Zum größeren Problem für White könnte die Verletzung allerdings nach den Olympischen Spielen werden. Dann nämlich wird aus den Snowboarder Shaun White erst einmal der Musiker Shaun White. Um auf einem Snowboard zu stehen, braucht man seine Hände nicht zwingend. Um eine Gitarre fachgerecht zu bedienen schon.

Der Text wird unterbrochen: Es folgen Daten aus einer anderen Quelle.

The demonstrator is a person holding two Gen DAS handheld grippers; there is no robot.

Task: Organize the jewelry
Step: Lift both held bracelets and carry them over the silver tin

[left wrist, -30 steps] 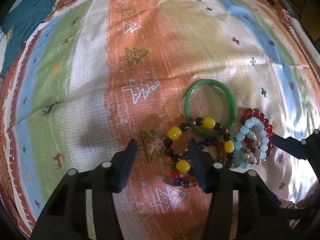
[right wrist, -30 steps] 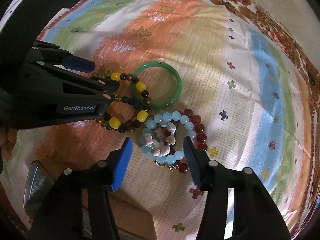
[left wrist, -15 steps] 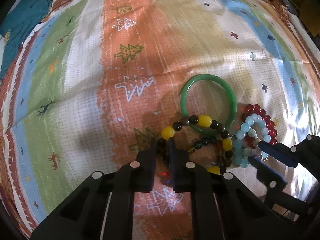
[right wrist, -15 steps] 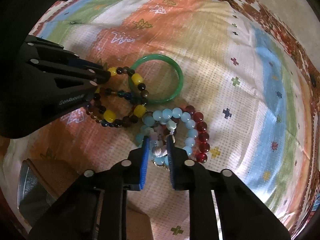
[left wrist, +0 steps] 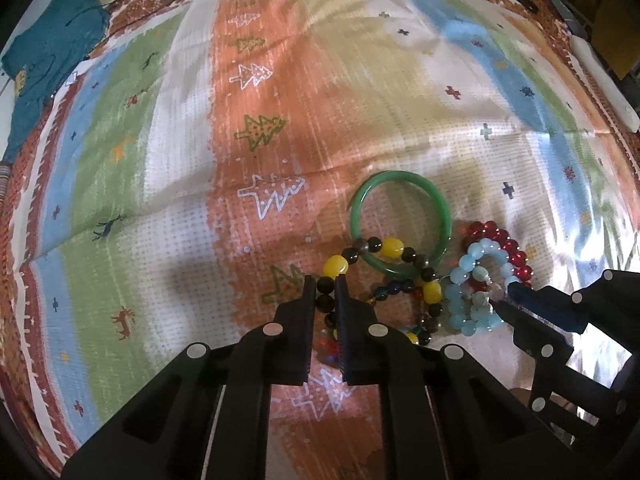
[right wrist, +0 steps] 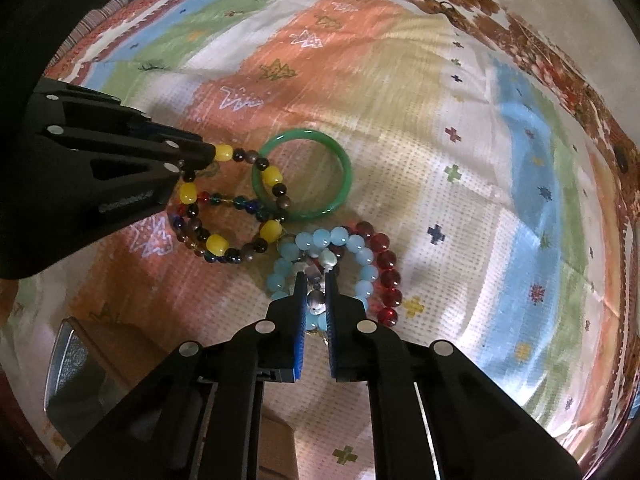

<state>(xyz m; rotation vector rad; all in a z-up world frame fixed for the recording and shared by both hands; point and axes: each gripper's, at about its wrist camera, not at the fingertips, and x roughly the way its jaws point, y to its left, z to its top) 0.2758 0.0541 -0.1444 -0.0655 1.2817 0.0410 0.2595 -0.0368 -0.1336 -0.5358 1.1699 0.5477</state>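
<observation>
A heap of bracelets lies on a striped patterned cloth [left wrist: 360,100]. My left gripper [left wrist: 324,282] is shut on the yellow-and-dark bead bracelet [left wrist: 390,249], with dark beads pinched between its tips; in the right wrist view that left gripper [right wrist: 196,158] comes in from the left, holding the yellow-and-dark bead bracelet [right wrist: 218,243]. My right gripper [right wrist: 316,278] is shut on the pale shell-bead bracelet [right wrist: 316,298] inside the light blue bead bracelet [right wrist: 320,238]. A green bangle [left wrist: 400,220] lies under the yellow beads. A red bead bracelet [right wrist: 386,268] rings the blue one.
A small multicoloured glass-bead bracelet [right wrist: 224,202] lies tangled under the yellow one. A teal cloth [left wrist: 48,56] sits at the far left corner. A brown box with a grey panel [right wrist: 76,364] lies near my right gripper's left side. The cloth's brown border [right wrist: 560,76] runs along the far edge.
Both grippers went from wide open to shut: the left closed on the yellow-and-dark bracelet's beads, the right on the shell beads. The bracelets shifted slightly as they were pinched.
</observation>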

Kurz vor den Olympischen Spielen, die die größte Stunde des Sportlers White werden sollen, ist das erste Album der Bad Things erschienen, der Band des Musikers White. Das schlicht „Bad Things“ betitelte Debüt, soll nach Sotschi endlich angemessen beworben werden. Bad Things werden auf Promo-Tour gehen und die Band darf aufgrund der Prominenz ihres Gitarristen mit einem erstaunlich großen Interesse rechnen. Ein Interesse, das nie wieder so groß sein dürfte wie während und nach den Spielen von Sotschi.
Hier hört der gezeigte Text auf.